▶ What to work on: Give the listing again in full, exactly as it appears.

▶ Dataset section:
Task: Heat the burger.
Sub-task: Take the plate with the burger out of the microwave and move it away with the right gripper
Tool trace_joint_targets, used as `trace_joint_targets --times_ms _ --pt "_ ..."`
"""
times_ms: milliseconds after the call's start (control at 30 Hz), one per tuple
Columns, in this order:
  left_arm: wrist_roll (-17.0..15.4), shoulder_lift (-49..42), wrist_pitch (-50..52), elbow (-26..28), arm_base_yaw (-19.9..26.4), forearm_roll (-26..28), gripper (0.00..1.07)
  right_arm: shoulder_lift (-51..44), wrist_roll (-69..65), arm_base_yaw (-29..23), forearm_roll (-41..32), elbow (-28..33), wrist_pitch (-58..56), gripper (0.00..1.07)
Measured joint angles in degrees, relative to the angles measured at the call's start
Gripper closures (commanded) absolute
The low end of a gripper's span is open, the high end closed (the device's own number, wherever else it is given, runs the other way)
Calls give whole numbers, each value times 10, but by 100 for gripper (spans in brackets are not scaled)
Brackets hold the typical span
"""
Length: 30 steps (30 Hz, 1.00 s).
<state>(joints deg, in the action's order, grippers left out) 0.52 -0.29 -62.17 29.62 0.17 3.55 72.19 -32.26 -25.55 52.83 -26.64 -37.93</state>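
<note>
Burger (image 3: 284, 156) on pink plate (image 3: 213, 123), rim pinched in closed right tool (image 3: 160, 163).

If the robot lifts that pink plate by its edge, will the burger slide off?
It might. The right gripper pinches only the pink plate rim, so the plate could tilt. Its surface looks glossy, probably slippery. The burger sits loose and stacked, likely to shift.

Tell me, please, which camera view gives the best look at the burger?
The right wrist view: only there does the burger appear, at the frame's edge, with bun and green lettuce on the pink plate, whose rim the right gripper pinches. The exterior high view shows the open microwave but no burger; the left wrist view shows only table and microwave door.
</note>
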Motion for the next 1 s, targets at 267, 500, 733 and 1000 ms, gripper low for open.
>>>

▶ Answer space:
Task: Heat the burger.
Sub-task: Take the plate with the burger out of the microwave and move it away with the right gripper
Tool trace_joint_targets, used as `trace_joint_targets --times_ms _ --pt "_ ..."`
"""
times_ms: milliseconds after the call's start (control at 30 Hz), one per tuple
Columns, in this order:
  left_arm: wrist_roll (-17.0..15.4), shoulder_lift (-49..42), wrist_pitch (-50..52), elbow (-26..28), arm_base_yaw (-19.9..26.4), forearm_roll (-26..28), gripper (0.00..1.07)
  right_arm: shoulder_lift (-51..44), wrist_roll (-69..65), arm_base_yaw (-29..23), forearm_roll (-41..32), elbow (-28..33), wrist_pitch (-58..56), gripper (0.00..1.07)
Measured joint angles in degrees, relative to the angles measured at the call's start
Gripper closures (commanded) absolute
The low end of a gripper's span is open, the high end closed (the device's own number, wherever else it is given, runs the other way)
Calls give whole numbers, each value times 10, but by 100 for gripper (spans in brackets are not scaled)
Brackets hold the typical span
"""
Length: 30 steps (30 Hz, 1.00 s).
<state>(joints deg, in the action's order, grippers left out) 0.52 -0.29 -62.17 29.62 0.17 3.55 72.19 -32.26 -25.55 52.83 -26.64 -37.93</state>
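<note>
Burger (image 3: 284, 156) on pink plate (image 3: 213, 123), rim pinched in closed right tool (image 3: 160, 163).

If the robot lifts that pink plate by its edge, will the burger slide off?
It might. The right gripper pinches only the pink plate rim, so the plate could tilt. Its surface looks glossy, probably slippery. The burger sits loose and stacked, likely to shift.

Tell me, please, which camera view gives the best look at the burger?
The right wrist view: only there does the burger appear, at the frame's edge, with bun and green lettuce on the pink plate, whose rim the right gripper pinches. The exterior high view shows the open microwave but no burger; the left wrist view shows only table and microwave door.
</note>
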Motion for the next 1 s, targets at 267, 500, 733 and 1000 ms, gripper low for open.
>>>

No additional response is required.